Thursday, November 14, 2013

Facebook's Ken Rudin on Analytics

If you are interested in how business analytics impact your BI program, carve out forty-five minutes of time to watch Ken Rudin's recent TDWI keynote: "Big Data, Bigger Impact." The video is embedded below.

Rudin is the director of analytics at Facebook. In his presentation, he discusses several topics that are of interest to readers of this blog. Among them:
  • Big data technology should be used to extend your traditional BI solution, not replace it. Facebook has realized this, and is working to bring in relational technology to answer traditional business questions.
  • Successful analytics programs bring together centrally managed core data metrics with a variety of data that is not centrally managed. Rudin shares different ways he has been able to make this happen.
  • A similar balance can be attained with your organizational structure. Use of "embedded analysts" provides the business benefits of decentralization, while maintaining the efficiencies and scale advantages of a centralized program.
These are just a few of the points made during his talk. If you don't have the time to watch it now, bookmark this page for later.

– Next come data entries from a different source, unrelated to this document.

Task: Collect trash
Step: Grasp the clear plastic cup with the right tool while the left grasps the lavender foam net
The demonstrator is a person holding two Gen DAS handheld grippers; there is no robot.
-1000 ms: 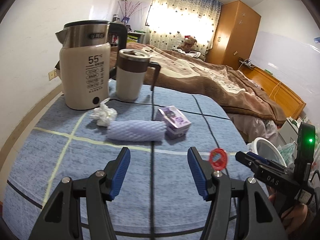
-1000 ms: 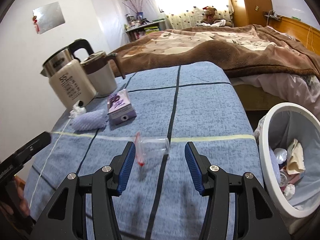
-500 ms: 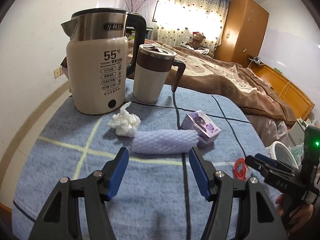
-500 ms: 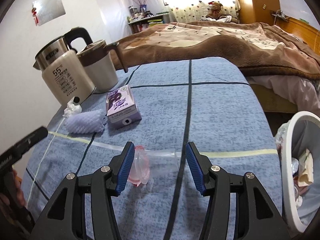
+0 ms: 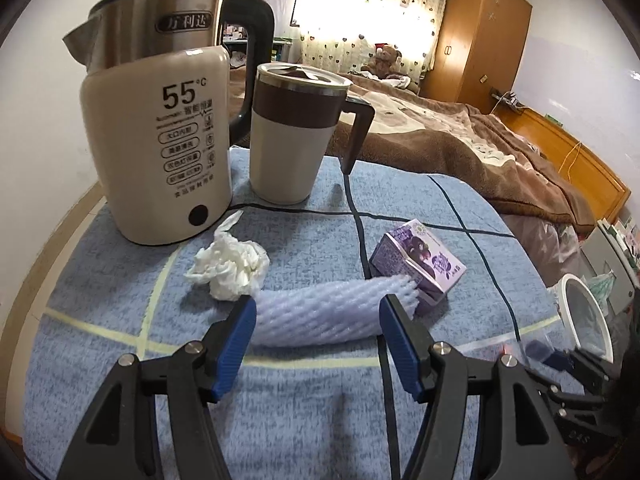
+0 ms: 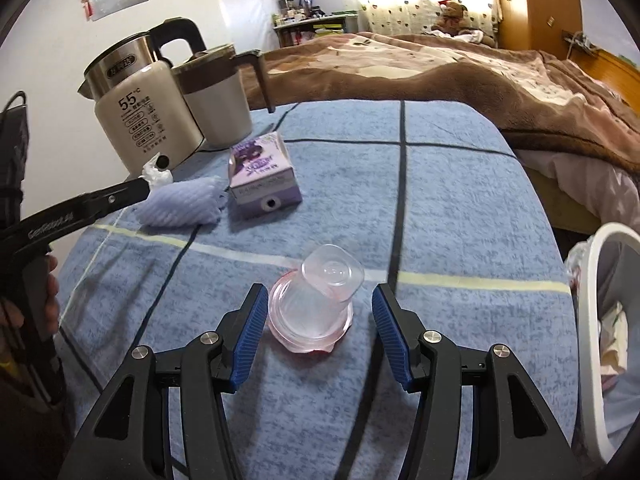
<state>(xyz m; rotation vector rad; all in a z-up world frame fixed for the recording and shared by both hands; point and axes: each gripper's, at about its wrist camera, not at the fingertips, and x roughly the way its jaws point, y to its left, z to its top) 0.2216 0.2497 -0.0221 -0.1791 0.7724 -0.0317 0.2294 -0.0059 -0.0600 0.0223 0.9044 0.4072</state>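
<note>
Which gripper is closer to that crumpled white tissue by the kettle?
Left. The left gripper sits just short of the crumpled white tissue, straddling purple foam netting. The right gripper is farther off, around a clear plastic cup.

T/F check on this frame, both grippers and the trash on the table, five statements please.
1. Both grippers, left and right, are open. True.
2. The right gripper holds the cup. False: the cup lies on its side on the table, between the open fingers.
3. The foam sleeve lies in front of the left gripper. True.
4. The carton stands upright. False: it lies flat.
5. The tissue is in the bin. False: it sits on the table by the kettle.
</note>
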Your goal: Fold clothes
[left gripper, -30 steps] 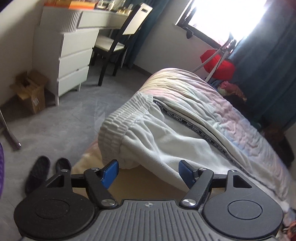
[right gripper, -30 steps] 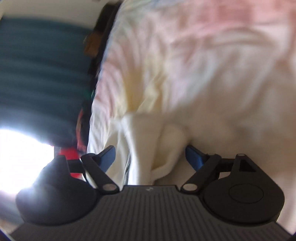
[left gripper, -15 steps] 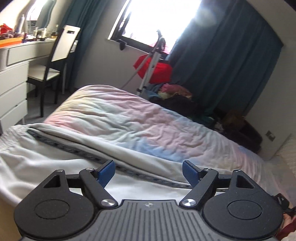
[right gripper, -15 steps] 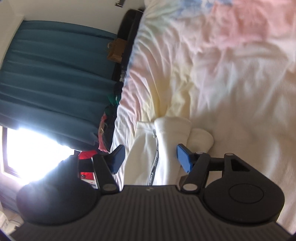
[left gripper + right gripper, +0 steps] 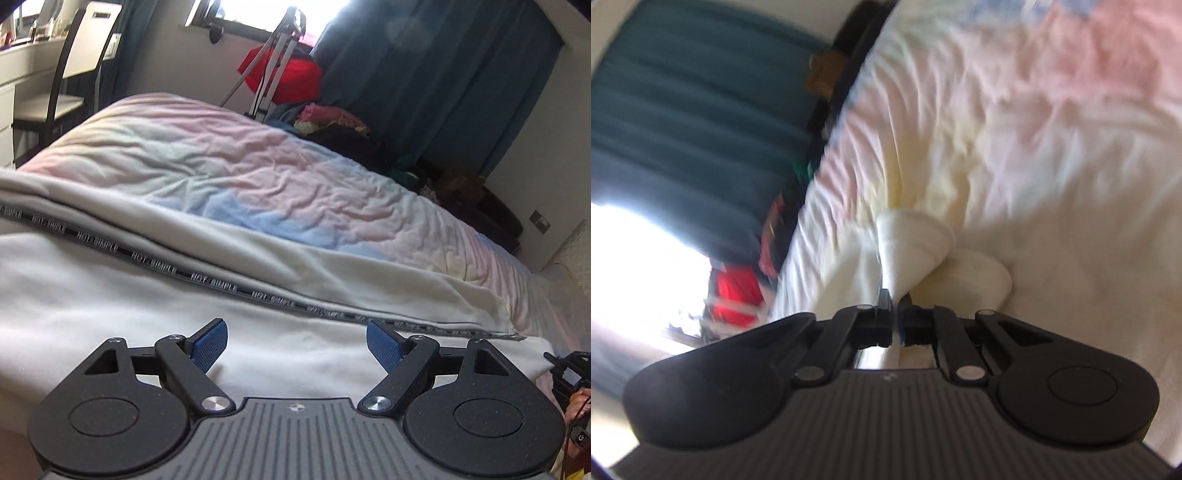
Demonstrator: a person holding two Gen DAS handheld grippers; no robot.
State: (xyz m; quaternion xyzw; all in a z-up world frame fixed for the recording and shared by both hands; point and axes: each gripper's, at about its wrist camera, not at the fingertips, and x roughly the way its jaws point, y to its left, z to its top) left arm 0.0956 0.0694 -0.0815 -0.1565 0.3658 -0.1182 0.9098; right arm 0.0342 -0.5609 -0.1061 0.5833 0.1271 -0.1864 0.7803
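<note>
bed (image 5: 280, 177) | teal curtains (image 5: 436, 74) | bright window (image 5: 258, 11) | chair (image 5: 77, 55), possibly desk

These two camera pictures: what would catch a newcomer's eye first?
Probably the white fleece trousers with a black "NOT SIMPLE" side stripe, spread over a pastel quilted bed cover. The left gripper hangs open above them, while the right gripper is pinched shut on a trouser cuff. A red bag sits under the window.

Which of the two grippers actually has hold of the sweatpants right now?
The right gripper: its jaws are pinched shut on the white sweatpants near a cuff. The left gripper hangs open above the fabric.
</note>
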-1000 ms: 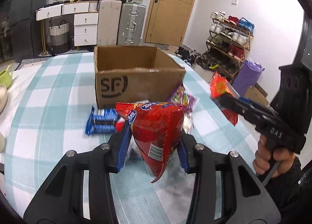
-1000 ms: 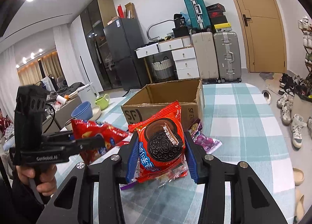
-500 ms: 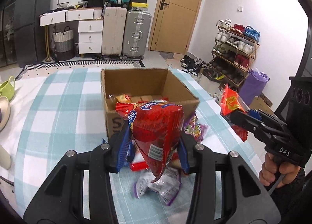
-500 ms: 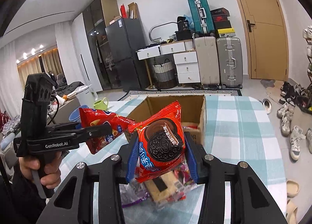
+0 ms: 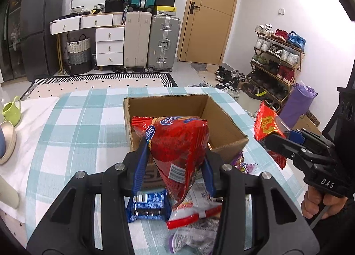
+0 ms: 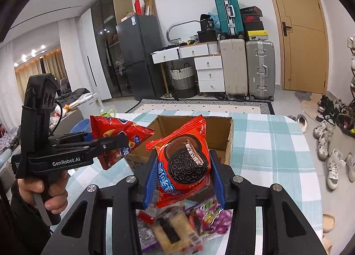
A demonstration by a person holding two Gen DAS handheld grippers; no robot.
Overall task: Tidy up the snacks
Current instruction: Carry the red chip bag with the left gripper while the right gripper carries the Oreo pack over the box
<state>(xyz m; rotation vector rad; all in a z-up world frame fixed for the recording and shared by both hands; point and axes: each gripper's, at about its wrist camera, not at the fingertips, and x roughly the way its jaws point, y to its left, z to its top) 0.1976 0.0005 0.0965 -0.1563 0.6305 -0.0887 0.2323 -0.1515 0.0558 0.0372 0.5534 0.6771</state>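
Red packets clamped in both grippers, left gripper and right gripper.

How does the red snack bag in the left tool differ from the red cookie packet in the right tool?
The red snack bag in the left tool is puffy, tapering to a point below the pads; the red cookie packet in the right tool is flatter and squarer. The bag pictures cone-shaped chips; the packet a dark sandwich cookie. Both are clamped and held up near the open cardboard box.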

You'll also want to check out Wayne Eckerson's latest book, Secrets of Analytical Leaders. (Details below.)

Big Data, Bigger Impact
Ken Rudin
TDWI World Conference, Chicago 5/6/2013




Recommended Reading

Wayne Eckerson's excellent book, Secrets of Analytical Leaders,features more insights from Ken Rudin and others.

I highly recommend this book if you are interested in analytics.

Get it from Amazon.com in paperback or Kindle editions.


Wednesday, September 25, 2013

Optimizing warehouse data for business analytics

Business analytics often integrate information from your data warehouse with other sources of data. This post looks at the best practices of warehouse design that make this possible.

I receive a lot of questions regarding the best way to structure warehouse data to support an analytics program. The answer is simple: follow the same best practices you've already learned.

I'll cover these practices from a dimensional modeling perspective. Keep in mind that they apply in any data warehouse, including those modeled in third normal form.


1. Store Granular Facts

Analytic modelers often choose sources external to the data warehouse, even when the warehouse seems to contain relevant data. The number one reason for this is insufficient detail. The warehouse contains summarized data; the analytic model requires detail.

In this situation, the analytic modeler has no choice but to look elsewhere.  Worse, she may be forced to build redundant processes to transform source data and compile history. Luckily, this is not a failure of warehouse design principles; its a failure to follow standard best practices.

Best practices of  dimensional design dictate that we set the grain of base fact tables at the lowest level of detail possible. Need a daily summary of sales? Store the individual order lines. Asked to track the cost of tips? Store detail about each leg.

Dimensional solutions can contain summarized data. This takes the form of cubes, aggregates, or derived schemas. But these summaries should be derived exclusively from detailed data that also lives in the warehouse.

Like all rules, this rule has exceptions. There are times when the cost/benefit calculus is such that it doesn't make sense to house highly granular indefinitely. But more often than not, summary data is stored simply because basic best practices were not followed.

2. Build “Wide” Dimensions

The more attributes there are in your reference data (aka dimensions), the more useful source material there is for analytic discovery. So build dimensions that are full of attributes,  as many as you can find.

If the grain of your fact table gives the analytics team “observations” to work on, the dimensions give them “variables.”  And the more variables there are, the better the odds of finding useful associations, correlations, or influences.

Luckily, this too is already a best practice. Unfortunately, it is one that is often misunderstood and violated. Misguided modelers frequently break things down into the essential pieces only, or model just to specific requirements.  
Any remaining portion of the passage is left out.